🤖 AI Summary
In Gaussian-modulated continuous-variable quantum key distribution (CV-QKD), pulse shaping limitations at the transmitter induce mode mismatch between the local oscillator and signal pulses, degrading performance. To address this, this work introduces— for the first time—machine learning into transmitter-side pulse waveform design, proposing a data-driven adaptive optimization framework. A neural network jointly optimizes the temporal pulse shape and modulation parameters, integrated with high-fidelity pulse shaping and channel transmission simulations to suppress mode mismatch.

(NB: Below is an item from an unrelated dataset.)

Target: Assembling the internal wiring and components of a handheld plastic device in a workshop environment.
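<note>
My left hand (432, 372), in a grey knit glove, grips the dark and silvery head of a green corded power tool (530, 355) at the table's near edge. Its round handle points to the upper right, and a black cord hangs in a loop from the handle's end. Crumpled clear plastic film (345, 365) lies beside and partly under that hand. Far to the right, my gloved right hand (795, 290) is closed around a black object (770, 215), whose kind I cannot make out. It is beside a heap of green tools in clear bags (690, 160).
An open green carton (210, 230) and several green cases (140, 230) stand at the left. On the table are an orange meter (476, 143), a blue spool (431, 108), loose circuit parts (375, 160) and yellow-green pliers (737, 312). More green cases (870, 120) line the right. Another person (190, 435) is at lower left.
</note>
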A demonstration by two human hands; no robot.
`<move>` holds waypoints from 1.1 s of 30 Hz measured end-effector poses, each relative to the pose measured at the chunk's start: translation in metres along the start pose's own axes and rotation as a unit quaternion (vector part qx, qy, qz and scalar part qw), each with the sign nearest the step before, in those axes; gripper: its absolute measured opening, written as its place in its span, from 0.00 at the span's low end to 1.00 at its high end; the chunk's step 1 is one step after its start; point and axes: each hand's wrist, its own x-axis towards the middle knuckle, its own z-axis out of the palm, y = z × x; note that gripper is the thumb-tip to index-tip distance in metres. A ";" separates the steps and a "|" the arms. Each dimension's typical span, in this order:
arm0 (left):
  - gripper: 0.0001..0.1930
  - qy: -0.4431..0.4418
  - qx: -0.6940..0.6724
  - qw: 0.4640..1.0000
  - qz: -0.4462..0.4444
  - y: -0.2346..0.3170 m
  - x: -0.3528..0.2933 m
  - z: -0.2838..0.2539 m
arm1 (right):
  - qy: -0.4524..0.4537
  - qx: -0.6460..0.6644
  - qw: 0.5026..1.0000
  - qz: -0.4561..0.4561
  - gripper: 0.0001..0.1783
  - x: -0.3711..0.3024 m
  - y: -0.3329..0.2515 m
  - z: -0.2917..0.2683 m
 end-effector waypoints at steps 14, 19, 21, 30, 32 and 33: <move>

Experimental evaluation demonstrates a 47% improvement in asymptotic secure key rate at 50 km standard optical fiber under typical channel conditions, while maintaining strong generalization across diverse channel scenarios. This approach establishes a novel paradigm for overcoming practical bottlenecks in CV-QKD deployment and extends the applicability of intelligent algorithms to physical-layer design in quantum communications.
📝 Abstract
Technical limitations in pulse shaping lead to mode mismatch, which significantly reduces the secure key rate in CV-QKD systems. To address this, a machine learning approach is employed to optimize the transmitter pulse-shape, effectively minimizing mode mismatch and yielding substantial performance improvements.